Louise Haston

Personal information
- Born: 24 August 1980 (age 45) South Queensferry, Scotland

Team information
- Discipline: Tandem
- Role: Pilot
- Rider type: Sprint

Amateur team
- 2009-2013: City of Edinburgh RC

Professional team
- 2014–: Team Scotland

Medal record
Representing Scotland
Women's track cycling
Commonwealth Games
| Silver medal – second place | 2014 Glasgow | Sprint (B&VI) |
| Silver medal – second place | 2014 Glasgow | Kilo (B&VI) |

= Louise Haston =

Scottish cyclist

Louise Haston (born 24 August 1980) is a Scottish paralympic tandem cyclist, piloting Aileen McGlynn.

==Biography==
Haston originally took part in athletics, but following a knee injury in 2009, decided to switch to cycling in 2009, through the gold4glasgow programme.
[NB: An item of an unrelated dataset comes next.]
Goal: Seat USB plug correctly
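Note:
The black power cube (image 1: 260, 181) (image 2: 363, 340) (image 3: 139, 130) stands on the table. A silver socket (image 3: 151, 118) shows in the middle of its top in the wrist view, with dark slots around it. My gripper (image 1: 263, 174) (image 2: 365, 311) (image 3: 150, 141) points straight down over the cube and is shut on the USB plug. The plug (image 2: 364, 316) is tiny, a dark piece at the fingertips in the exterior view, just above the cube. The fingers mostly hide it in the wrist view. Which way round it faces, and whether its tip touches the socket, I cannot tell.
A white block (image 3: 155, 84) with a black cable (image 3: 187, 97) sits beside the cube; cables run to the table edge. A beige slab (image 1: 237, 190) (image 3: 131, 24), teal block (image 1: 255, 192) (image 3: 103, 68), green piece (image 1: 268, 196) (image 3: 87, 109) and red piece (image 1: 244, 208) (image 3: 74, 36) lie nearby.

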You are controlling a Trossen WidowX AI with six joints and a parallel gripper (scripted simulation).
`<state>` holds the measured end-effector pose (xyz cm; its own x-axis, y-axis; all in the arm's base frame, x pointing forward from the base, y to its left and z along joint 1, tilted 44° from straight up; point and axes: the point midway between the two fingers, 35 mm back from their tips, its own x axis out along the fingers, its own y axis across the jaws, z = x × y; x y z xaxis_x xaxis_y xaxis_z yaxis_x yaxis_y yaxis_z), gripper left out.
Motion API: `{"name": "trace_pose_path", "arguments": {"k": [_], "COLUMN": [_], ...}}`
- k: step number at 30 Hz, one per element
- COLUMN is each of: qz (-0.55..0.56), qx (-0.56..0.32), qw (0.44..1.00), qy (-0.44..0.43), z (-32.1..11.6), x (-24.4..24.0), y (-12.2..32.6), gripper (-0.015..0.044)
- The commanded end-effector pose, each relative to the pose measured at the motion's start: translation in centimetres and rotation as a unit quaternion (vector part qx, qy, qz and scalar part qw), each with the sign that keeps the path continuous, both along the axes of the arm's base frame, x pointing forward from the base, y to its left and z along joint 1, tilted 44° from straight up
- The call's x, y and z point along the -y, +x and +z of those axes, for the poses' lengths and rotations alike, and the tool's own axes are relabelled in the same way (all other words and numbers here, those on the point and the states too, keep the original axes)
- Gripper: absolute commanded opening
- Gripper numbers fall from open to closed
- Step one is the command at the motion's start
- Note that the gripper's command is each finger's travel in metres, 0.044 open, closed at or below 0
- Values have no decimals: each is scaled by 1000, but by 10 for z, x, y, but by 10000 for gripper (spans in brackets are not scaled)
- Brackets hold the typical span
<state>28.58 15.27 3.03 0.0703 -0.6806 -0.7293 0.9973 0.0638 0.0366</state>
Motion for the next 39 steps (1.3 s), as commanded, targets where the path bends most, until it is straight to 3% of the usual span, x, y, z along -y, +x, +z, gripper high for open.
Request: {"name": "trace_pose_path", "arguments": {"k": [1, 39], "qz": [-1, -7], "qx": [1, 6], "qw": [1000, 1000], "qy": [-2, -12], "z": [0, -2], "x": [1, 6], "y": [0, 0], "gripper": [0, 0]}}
Since then, she has gone on to represent Great Britain at a World Cup event and world championships, piloting a tandem with both Aileen McGlynn and Lora Turnham.

Haston represented Scotland at the Commonwealth Games, piloting McGlynn to win the silver medal in both tandem sprint and tandem kilo in Glasgow, 2014.